WHAT THIS TASK INVOLVES » Pictures stay out of the copy. Retype exactly the lines below from the one with "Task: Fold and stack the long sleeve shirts" through the one with "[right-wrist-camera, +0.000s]".
---------- PROVIDED RECORDS
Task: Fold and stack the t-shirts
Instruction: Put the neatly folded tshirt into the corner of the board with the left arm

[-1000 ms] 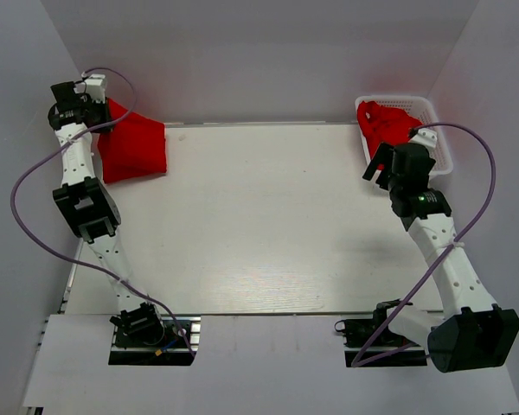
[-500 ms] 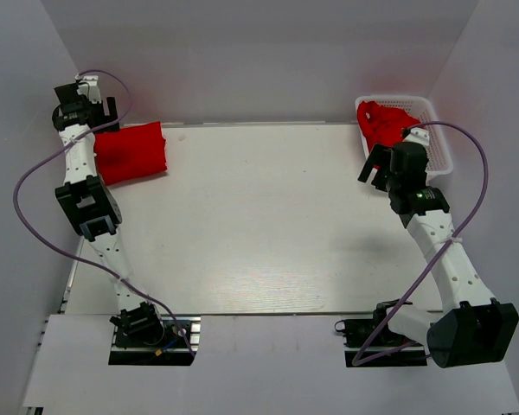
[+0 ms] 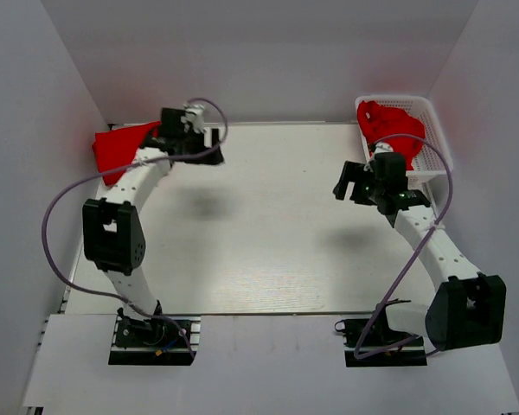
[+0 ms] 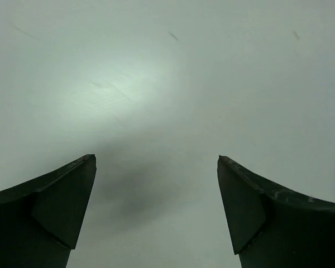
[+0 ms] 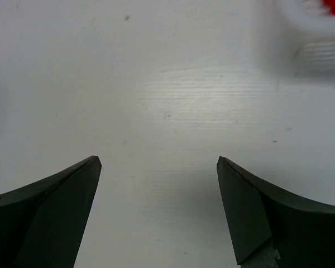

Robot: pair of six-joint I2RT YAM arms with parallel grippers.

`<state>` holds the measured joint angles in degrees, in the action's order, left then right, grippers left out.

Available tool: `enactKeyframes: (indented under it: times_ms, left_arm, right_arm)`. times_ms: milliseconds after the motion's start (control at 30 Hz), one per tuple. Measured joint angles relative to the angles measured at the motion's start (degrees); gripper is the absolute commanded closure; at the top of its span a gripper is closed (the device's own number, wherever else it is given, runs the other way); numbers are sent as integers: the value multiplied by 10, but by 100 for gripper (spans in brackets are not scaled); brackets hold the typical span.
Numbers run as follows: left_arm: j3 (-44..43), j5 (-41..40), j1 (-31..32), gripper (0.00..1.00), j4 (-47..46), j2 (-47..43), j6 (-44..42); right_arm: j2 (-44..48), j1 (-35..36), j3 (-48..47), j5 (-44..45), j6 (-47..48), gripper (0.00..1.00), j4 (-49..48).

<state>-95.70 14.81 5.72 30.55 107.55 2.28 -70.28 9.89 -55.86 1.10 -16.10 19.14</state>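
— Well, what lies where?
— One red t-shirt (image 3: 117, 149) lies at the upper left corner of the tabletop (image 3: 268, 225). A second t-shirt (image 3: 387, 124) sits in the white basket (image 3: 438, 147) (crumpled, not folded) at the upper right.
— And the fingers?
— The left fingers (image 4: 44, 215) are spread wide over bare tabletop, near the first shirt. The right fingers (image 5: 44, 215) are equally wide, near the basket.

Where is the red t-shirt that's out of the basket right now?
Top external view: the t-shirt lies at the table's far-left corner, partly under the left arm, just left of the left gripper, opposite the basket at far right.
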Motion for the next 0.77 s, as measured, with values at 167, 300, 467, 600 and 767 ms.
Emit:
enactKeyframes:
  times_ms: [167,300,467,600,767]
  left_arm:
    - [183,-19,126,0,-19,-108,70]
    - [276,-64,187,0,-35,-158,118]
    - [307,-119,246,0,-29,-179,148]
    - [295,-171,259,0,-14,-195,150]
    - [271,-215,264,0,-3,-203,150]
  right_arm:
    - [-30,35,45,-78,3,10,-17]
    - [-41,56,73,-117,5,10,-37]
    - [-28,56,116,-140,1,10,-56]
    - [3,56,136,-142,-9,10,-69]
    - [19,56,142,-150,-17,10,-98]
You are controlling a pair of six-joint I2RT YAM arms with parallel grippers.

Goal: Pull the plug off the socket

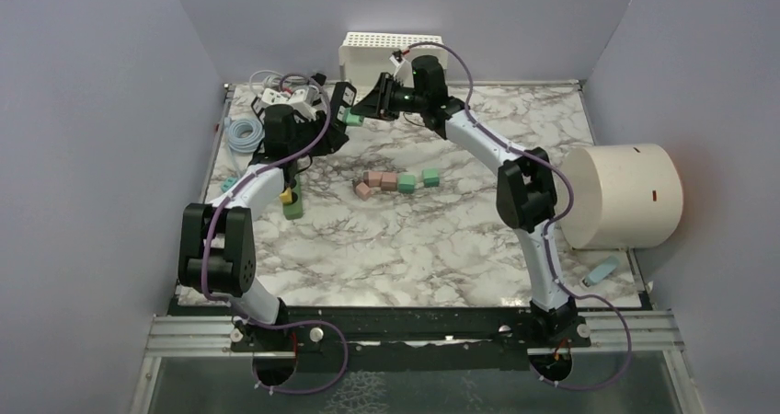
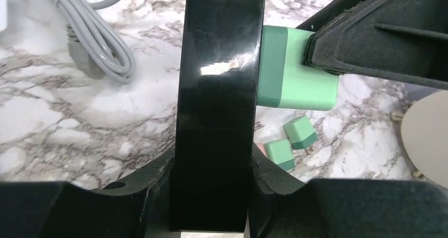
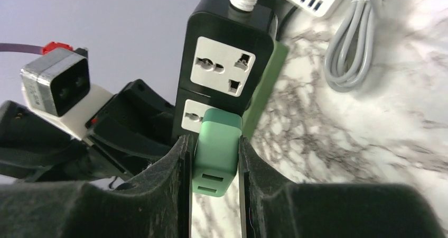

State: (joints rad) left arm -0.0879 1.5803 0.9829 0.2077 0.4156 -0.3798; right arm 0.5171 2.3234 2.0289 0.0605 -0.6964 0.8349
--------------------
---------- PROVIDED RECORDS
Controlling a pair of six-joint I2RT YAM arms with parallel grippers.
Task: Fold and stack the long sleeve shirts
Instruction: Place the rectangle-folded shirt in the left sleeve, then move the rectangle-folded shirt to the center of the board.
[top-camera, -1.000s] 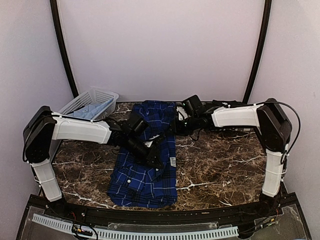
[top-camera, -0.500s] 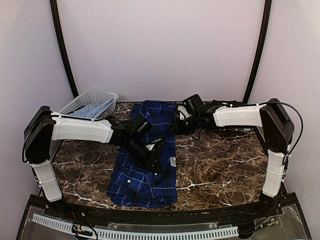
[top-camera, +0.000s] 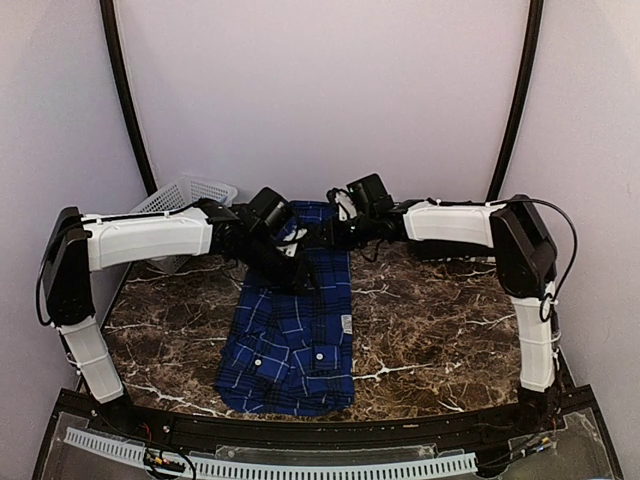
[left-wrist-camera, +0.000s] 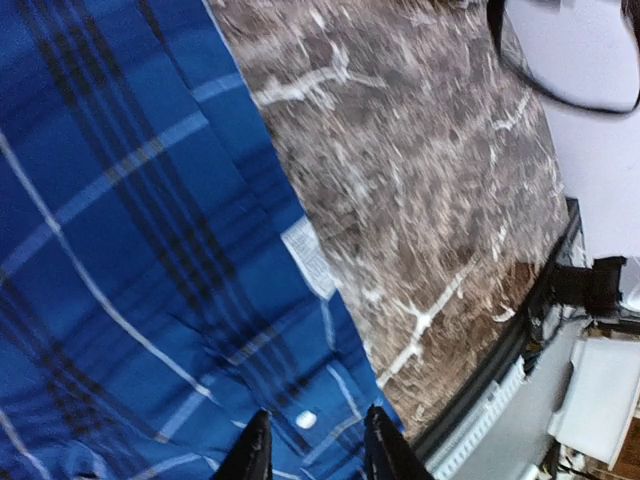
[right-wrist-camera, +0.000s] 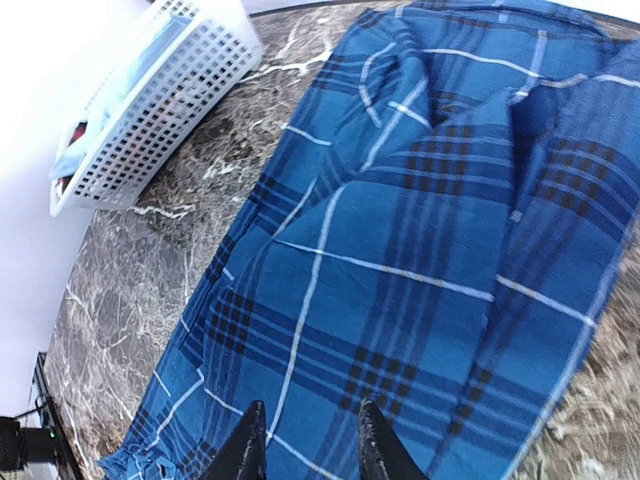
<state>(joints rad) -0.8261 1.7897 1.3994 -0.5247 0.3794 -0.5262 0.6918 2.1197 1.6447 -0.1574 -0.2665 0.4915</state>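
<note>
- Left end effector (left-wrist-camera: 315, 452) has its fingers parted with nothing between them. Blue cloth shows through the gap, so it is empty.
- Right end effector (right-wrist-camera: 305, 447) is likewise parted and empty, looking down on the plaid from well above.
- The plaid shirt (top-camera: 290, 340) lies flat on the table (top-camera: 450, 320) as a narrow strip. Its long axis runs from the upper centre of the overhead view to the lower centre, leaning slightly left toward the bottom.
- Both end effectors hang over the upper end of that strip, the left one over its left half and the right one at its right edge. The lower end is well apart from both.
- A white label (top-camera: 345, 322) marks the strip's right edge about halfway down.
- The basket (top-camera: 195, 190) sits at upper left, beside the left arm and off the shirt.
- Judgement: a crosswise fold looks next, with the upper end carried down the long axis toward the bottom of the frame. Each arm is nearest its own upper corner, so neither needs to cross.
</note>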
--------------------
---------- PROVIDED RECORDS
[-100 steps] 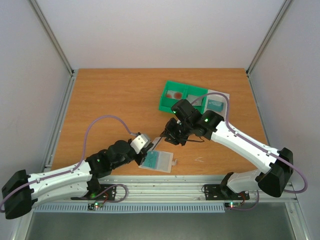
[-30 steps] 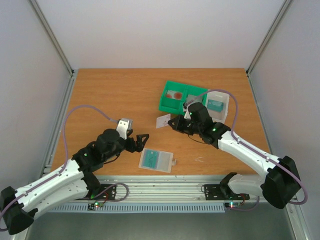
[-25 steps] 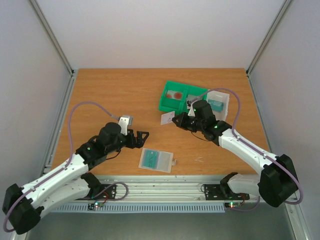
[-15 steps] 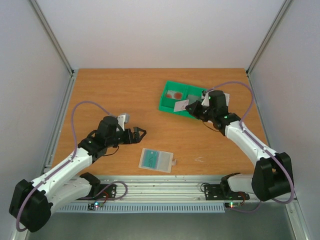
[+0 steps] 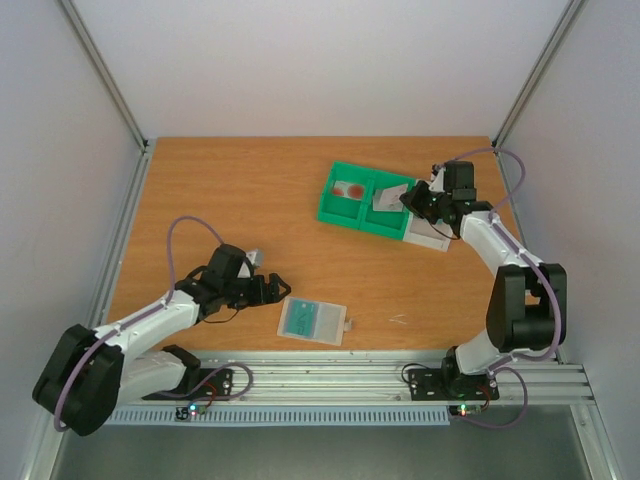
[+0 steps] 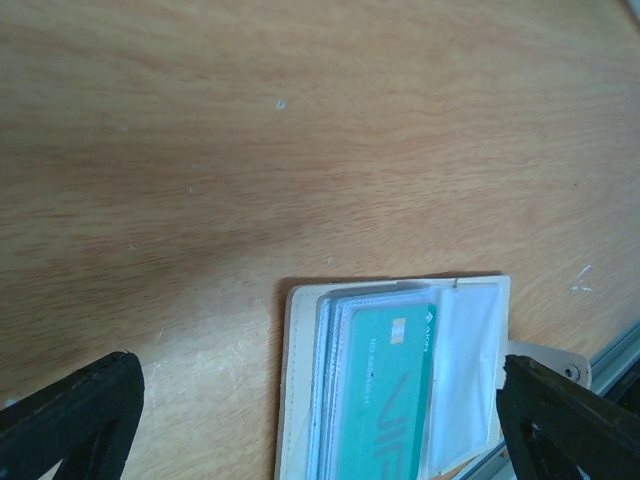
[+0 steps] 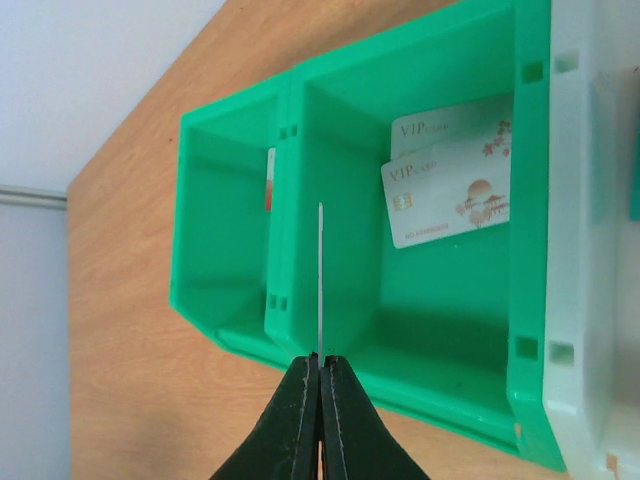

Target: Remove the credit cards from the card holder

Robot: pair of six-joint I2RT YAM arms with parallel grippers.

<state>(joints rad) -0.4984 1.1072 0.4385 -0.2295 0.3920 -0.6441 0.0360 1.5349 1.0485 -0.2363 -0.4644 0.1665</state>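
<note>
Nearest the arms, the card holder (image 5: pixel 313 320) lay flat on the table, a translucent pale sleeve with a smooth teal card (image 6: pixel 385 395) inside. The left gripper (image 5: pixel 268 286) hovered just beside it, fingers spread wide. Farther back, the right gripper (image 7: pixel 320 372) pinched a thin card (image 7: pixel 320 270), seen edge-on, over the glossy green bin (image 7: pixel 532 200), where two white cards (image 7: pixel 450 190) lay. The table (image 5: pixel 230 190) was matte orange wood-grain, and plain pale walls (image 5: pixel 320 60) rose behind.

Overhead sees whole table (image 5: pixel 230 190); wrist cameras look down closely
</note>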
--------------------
SOLUTION BELOW »
Task: Fold and stack the long sleeve shirts
Instruction: Place the rectangle-folded shirt in the left sleeve, then move the rectangle-folded shirt to the center of the board.
[top-camera, -1.000s] 
[top-camera, -0.500s] 
[top-camera, +0.000s] 
[left-wrist-camera, +0.000s] 
[right-wrist-camera, +0.000s] 

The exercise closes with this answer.